Qual é a origem dessa concepção de ciência apresentada pelos professores? Certamente não são os escritos de Bacon. Arrisco-me a afirmar que, em boa parte, essa visão provém dos bancos escolares, transmitida e “martelada” nas nossas cabeças desde o Ensino Fundamental até o Ensino Superior. Forma-se então um circulo vicioso: o professor traz essa visão dos bancos escolares e acaba, mesmo sem querer, e na maioria das vezes até indiretamente, transmitindo-a a seus alunos, que por sua vez, no caso de se formarem professores, novamente, os transmitirão a seus alunos, fechando, assim, o círculo.

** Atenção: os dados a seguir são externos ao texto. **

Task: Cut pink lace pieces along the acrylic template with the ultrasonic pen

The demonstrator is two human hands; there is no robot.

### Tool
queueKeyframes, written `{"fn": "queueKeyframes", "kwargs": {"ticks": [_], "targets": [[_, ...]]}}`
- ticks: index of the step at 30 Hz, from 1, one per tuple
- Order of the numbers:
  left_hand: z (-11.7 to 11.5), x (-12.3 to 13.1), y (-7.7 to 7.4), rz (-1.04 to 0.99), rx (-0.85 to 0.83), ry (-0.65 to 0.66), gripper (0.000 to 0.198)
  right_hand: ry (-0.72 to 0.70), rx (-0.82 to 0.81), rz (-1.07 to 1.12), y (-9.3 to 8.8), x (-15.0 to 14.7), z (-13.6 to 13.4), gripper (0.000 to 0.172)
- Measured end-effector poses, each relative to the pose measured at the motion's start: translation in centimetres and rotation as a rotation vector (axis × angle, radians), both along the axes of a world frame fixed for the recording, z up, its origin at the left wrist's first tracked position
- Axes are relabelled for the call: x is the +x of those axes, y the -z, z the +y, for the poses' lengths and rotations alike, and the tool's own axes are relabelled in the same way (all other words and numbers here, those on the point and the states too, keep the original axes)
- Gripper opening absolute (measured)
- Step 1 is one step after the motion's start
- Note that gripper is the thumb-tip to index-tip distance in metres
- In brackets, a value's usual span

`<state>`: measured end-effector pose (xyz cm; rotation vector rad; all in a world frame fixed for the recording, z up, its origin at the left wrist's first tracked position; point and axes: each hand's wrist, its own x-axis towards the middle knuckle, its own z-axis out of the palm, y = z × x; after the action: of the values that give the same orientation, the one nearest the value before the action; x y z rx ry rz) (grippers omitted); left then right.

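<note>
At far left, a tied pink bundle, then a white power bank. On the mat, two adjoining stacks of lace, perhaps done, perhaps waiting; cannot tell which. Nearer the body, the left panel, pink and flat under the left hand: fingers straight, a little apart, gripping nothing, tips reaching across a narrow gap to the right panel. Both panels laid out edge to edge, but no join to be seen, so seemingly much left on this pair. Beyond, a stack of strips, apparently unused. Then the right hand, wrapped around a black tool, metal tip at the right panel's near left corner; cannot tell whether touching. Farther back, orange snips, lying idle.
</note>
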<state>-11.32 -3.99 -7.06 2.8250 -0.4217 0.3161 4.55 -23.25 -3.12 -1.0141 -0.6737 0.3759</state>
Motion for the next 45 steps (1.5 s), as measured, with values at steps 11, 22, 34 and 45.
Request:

É necessário ainda ressaltar que os livros didáticos, em geral de autoria de professores pertencentes a esse círculo, contribuem, também, para solidificar essa visão empírico-indutivista de ciência.

Para Harres (1999), uma das soluções para barrar esse círculo é, através da formação inicial e continuada, mudar as visões dos professores sobre a Natureza da Ciência, através de estudos de filosofia e história da ciência. No entanto, cabe lembrar que o círculo precisa começar a ser barrado e para isso significa que uma abordagem histórica da ciência, no Ensino Médio (EM), pode ajudar a amenizar o problema. Ao menos, alguns alunos já começam a ser retirados do círculo.

Por um lado, como se mencionou, o livro didático também tem contribuído fortemente para perpetuar uma imagem empírico-indutivista da ciência. Por outro, os currículos também contribuíram de forma decisiva para manter e solidificar essa imagem da ciência.

Apesar das transformações sociais dos últimos 60 anos, que fizeram avanços científicos e tecnológicos influenciarem as estruturas sociais, a cultura e a vida cotidiana de uma maneira que não tem precedentes, os currículos de Ciências praticamente não mudaram, retratando a prática científica como se fosse separada da sociedade, da cultura e da vida cotidiana, e não possuísse uma dimensão histórica e filosófica (EL-HANI; TAVARES; ROCHA, 2004,p.267).

É conhecido que o livro didático, ao acompanhar as tendências curriculares, continua sendo, na maioria das instituições públicas e privadas do país, praticamente o único recurso usado pelos professores de ciências para ensinar. Esses livros, via de regra, enfatizam os resultados da ciência, não discutindo seu funcionamento (Martins, 2006).

Para Martins (2006),

O estudo adequado de alguns episódios históricos permite compreender as interrelações entre ciência, tecnologia e sociedade, mostrando que a ciência não é uma coisa isolada de todas as outras, mas sim faz parte de um desenvolvimento histórico, de uma cultura, de um mundo humano, sofrendo influências e influenciando por sua vez muitos aspectos da sociedade (p.21).

No entanto, nos livros didáticos quase nunca são discutidas essas questões, que são muito importantes para que o aluno possa entender o funcionamento da Ciência. Dificilmente os livros trazem discussões tais como: a forma como as teorias e os conceitos se desenvolvem e como os cientistas trabalham; o contexto da descoberta e o da justificativa; as idéias aceitas no passado e que já não são mais aceitas hoje; e as várias relações entre ciência e política, economia, filosofia e religião, entre o desenvolvimento do pensamento científico e outros desenvolvimentos.